Work to complete — From the first line to the last, restate the material word for word; pictures stay out.
★ ★ ★
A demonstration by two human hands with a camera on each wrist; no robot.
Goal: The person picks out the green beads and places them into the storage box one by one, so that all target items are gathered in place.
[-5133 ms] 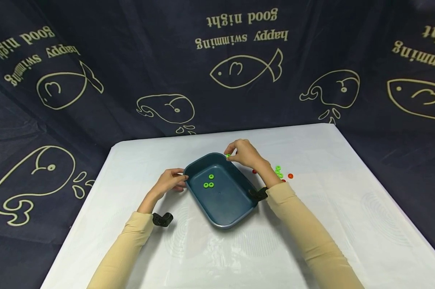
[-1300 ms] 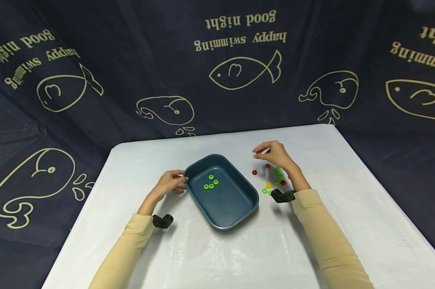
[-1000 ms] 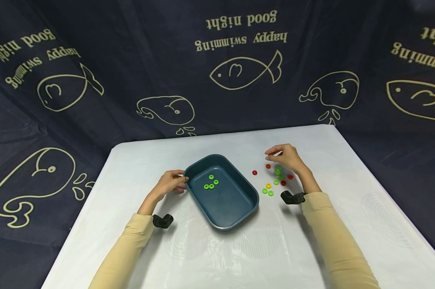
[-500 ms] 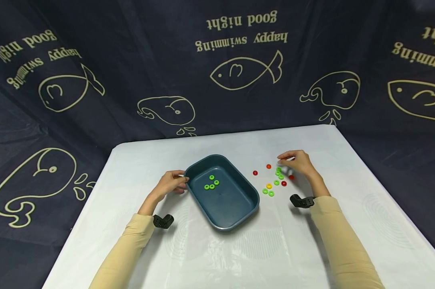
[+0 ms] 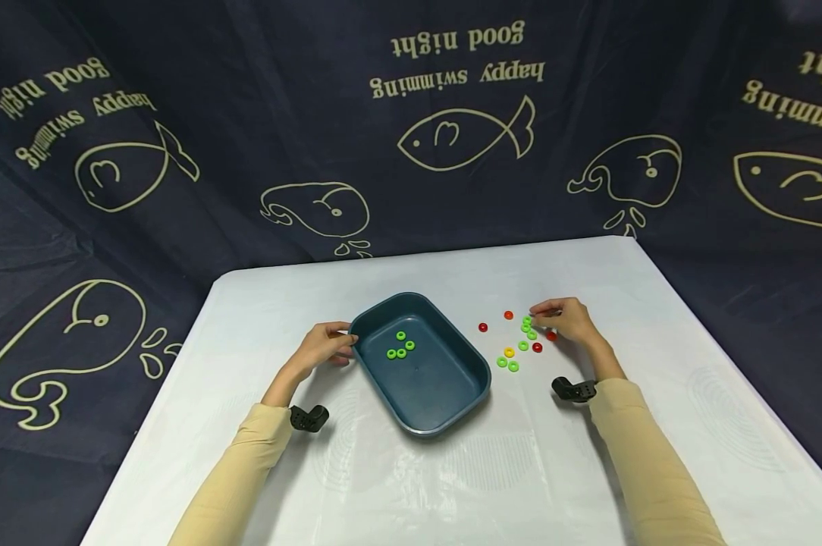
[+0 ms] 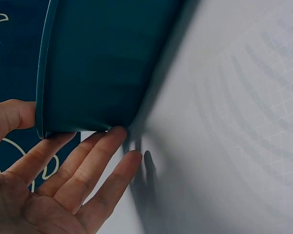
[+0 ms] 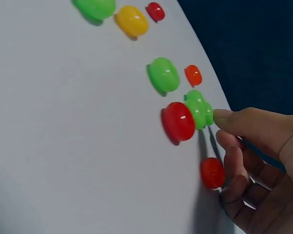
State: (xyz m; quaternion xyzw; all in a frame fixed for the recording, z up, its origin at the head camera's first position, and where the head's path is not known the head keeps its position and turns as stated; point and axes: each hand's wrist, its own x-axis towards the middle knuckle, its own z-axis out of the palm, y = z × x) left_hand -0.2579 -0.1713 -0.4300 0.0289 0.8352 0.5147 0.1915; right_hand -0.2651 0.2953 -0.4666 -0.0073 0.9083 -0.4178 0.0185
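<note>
A dark blue plastic tub stands at an angle on the table, with several small green ring beads on its floor. My left hand grips its left side, thumb over the rim and fingers on the outer wall. To the tub's right, my right hand reaches with thumb and forefinger a little apart beside a cluster of green ring beads. In the right wrist view the thumb tip is close to these clustered green beads; whether it touches them I cannot tell. No bead shows in that hand.
Red beads, a yellow bead and further green beads lie loose between tub and right hand. An orange-red bead sits right by the right fingers. The white-covered table meets a dark printed curtain behind.
A fourth green bead has joined those in the tub since the earliest frame. My right hand has left the tub, moved right and come down beside the green cluster. My left hand stays put.
</note>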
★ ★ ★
Exercise response —
A demonstration by two human hands with a camera on each wrist; no robot.
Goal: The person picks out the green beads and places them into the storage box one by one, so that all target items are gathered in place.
[-5133 ms] 
[-1300 ms] 
[-1000 ms] 
[-500 ms] 
[+0 ms] 
[+0 ms] 
[+0 ms] 
State: (xyz m; quaternion xyzw; all in a frame fixed for the recording, z up, its origin at the head camera's first position, and where the head's path is not known the head keeps its position and turns as stated; point and axes: each hand's wrist, its own x-axis towards the middle knuckle, its own z-axis out of the palm, y = z × x) left_hand -0.2579 -0.1713 -0.4300 0.0289 0.8352 0.5147 0.1915; right_hand -0.2651 0.2953 -0.4666 -0.0073 0.9083 -0.4178 0.0185
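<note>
A dark blue plastic tub stands at an angle on the table, with several small green ring beads on its floor. My left hand grips its left side, thumb over the rim and fingers on the outer wall. To the tub's right, my right hand reaches with thumb and forefinger a little apart beside a cluster of green ring beads. In the right wrist view the thumb tip is close to these clustered green beads; whether it touches them I cannot tell. No bead shows in that hand.
Red beads, a yellow bead and further green beads lie loose between tub and right hand. An orange-red bead sits right by the right fingers. The white-covered table meets a dark printed curtain behind.
A fourth green bead has joined those in the tub since the earliest frame. My right hand has left the tub, moved right and come down beside the green cluster. My left hand stays put.
</note>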

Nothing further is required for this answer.